Using machine learning technology, a new study has identified three distinct profiles describing social and economic factors that are associated with a higher risk of suicide. Scientists at Weill Cornell Medicine and Columbia University Vagelos College of Physicians and Surgeons led the research that showed suicide rates vary significantly across the three clusters and that the patterns differ geographically across the United States.
The findings, published May 12 in Nature Mental Health, could facilitate more effective prevention strategies and thereby help counter the substantial rise in suicide rates over the past two decades in the U.S.
This is the first study to use unsupervised machine learning to analyze a comprehensive set of social determinants of health such as poverty, poor housing, lack of access to health care, harmful environmental exposures and social factors like high family stress, which can all contribute to suicide risk. While prior prevention efforts largely targeted individual or clinical risk factors, this research emphasizes the importance of broader, community-level social conditions.
Unsupervised machine learning can process massive data sets without labels or guidance to discover hidden patterns and relationships unbiased by researchers’ assumptions or partial data. This method allowed the researchers to characterize the overall social and environmental landscape in 3,018 counties, based on 284 social determinants of health. Three distinct clusters were identified which the researchers correlated with suicide rates from 2009 to 2019, after controlling for sex, age and race/ethnicity.
“Our findings could help public health workers develop more tailored interventions that address the specific and different social determinants of health profiles that each community faces to more effectively lower suicide rates,” said lead author Dr. Yunyu Xiao, assistant professor of population health sciences and psychiatry at Weill Cornell Medicine. Dr. Yuan Meng, a postdoctoral associate in population health sciences, also contributed to the analysis.
Clusters Based on Social Determinants of Health
One of the clusters, called “REMOTE,” affected people living in remote rural or mountainous areas that often rely on coal or other energy sources contributing to pollution. These individuals tended to be elderly and living in areas with aged, low-quality housing and abandoned homes. Suicide deaths in this cluster predominantly involved men and frequently included firearms.

Dr. Yunyu Xiao
The second cluster, “COPE,” included individuals experiencing complex family dynamics and severe environmental and social stressors. For example, single parents or grandparents raising their grandchildren created different family structures, many in poverty. Predominantly living in the southern U.S., these communities face harsher environmental factors, including extreme heat. Suicide deaths in this cluster were more common among middle-aged white individuals.
People living in racially and ethnically diverse metropolitan areas on the East and West Coasts were more likely to be part of the third cluster, called “DIVERSE.” Many of these communities have large immigrant populations with extreme income inequality, high housing costs, poorer air quality and difficulties accessing health care despite the presence of hospitals and clinicians in their area. Suicide deaths associated with this cluster were higher among women, youth, and Black or Hispanic individuals.
“This research moves beyond the idea that suicide is only an individual or medical issue,” Dr. Xiao said. “Instead, it shows that the places we live—shaped by history, policy, and economics—play a powerful role in shaping who is at risk.”
Tailored Prevention Strategies
“Our findings suggest suicide prevention approaches based on modifying social determinants of health must be region- and population-specific, rather than applying the same intervention strategies across the United States,” said senior author Dr. John Mann, Paul Janssen Professor of Translational Neuroscience in Psychiatry and Radiology at Columbia University and the New York State Psychiatric Institute.
Interventions for the REMOTE cluster, for example, may focus on reducing social isolation, increasing access to mental health care and addressing gun-related risks, Dr. Xiao suggested. In contrast, community-based interventions addressing economic stress and substance use, including alcohol and opioid overdoses, may help the COPE cluster. For the DIVERSE cluster, improving culturally adapted mental health programs, increasing health care accessibility and adapting measures to enhance air quality could have a positive impact.

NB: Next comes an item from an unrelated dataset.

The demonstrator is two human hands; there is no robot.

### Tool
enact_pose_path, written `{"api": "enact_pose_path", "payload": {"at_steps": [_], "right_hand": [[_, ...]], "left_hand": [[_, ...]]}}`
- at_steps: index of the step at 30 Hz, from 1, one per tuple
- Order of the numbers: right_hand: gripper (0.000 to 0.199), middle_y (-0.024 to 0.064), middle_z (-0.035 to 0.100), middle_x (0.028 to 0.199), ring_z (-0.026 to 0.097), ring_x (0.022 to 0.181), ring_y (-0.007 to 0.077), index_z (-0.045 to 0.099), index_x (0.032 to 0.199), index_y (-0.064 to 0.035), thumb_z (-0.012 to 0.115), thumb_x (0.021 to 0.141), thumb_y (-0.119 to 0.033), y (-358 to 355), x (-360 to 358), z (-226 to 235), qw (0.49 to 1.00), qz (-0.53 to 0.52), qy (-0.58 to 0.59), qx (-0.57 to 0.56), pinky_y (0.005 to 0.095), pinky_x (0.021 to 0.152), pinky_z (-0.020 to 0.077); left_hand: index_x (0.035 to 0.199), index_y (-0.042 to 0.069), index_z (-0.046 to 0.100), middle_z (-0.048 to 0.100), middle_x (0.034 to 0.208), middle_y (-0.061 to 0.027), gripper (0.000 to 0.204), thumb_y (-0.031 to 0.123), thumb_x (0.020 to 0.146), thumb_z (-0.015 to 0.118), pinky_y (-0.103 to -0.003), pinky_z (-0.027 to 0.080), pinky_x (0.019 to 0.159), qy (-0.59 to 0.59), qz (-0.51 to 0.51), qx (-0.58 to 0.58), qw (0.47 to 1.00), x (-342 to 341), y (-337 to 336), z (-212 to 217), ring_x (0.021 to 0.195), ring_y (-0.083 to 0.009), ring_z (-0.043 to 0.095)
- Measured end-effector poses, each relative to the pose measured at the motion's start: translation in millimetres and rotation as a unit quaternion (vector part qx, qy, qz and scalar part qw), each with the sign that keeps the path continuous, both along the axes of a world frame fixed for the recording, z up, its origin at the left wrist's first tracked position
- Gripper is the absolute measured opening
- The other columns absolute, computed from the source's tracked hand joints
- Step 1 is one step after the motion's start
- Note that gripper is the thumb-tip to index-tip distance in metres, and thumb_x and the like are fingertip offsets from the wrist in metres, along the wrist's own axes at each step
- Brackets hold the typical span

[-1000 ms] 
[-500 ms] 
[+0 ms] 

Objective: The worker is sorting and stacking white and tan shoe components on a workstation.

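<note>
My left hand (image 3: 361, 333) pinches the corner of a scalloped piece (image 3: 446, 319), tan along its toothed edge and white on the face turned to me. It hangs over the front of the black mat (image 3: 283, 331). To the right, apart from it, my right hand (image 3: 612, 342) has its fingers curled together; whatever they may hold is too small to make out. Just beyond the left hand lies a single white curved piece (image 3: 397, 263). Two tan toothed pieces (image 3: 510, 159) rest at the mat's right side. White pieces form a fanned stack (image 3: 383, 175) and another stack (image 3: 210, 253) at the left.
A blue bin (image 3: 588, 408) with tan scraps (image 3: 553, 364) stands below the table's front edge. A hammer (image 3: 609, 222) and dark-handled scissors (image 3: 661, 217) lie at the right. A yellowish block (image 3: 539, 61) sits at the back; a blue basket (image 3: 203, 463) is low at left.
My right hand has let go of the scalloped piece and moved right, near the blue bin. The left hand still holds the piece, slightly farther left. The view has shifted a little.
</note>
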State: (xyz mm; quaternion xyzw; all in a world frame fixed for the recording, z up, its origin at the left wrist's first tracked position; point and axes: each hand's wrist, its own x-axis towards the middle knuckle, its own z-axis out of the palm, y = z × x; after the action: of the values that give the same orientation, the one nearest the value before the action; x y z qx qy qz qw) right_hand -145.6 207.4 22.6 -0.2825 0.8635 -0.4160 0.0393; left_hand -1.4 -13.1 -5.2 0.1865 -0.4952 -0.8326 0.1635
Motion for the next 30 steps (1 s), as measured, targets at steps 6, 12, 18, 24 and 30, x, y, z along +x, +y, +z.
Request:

By tracking changes over time, the researchers were also able to identify factors that reduced suicide rates previously, such as Medicaid expansion in certain counties, which improved health care access and affordability. These areas saw a decrease in suicides.
Next, Dr. Xiao and her colleagues will see if they can connect data on regional social determinants of health, suicide rates and electronic health records to gain a clearer picture of the factors driving suicide clusters. They also hope to test specific interventions targeting each of the three clusters.
If you or someone you know is experiencing thoughts of suicide, call or text the National Suicide Prevention Hotline at 988.
Funding for this study was provided by the National Institutes of Health: National Institute of Mental Health (RF1MH134649); National Institute on Drug Abuse’s Center for Health Economics of Treatment Interventions for Substance Use Disorder, HCV, and HIV (CHERISH, P30DA040500); the National Institute on Drug Abuse (K24DA061696), and the Artificial Intelligence/Machine Learning Consortium to Advance Health Equity and Researcher Diversity (AIM-AHEAD, 1OT2OD032581-02-259).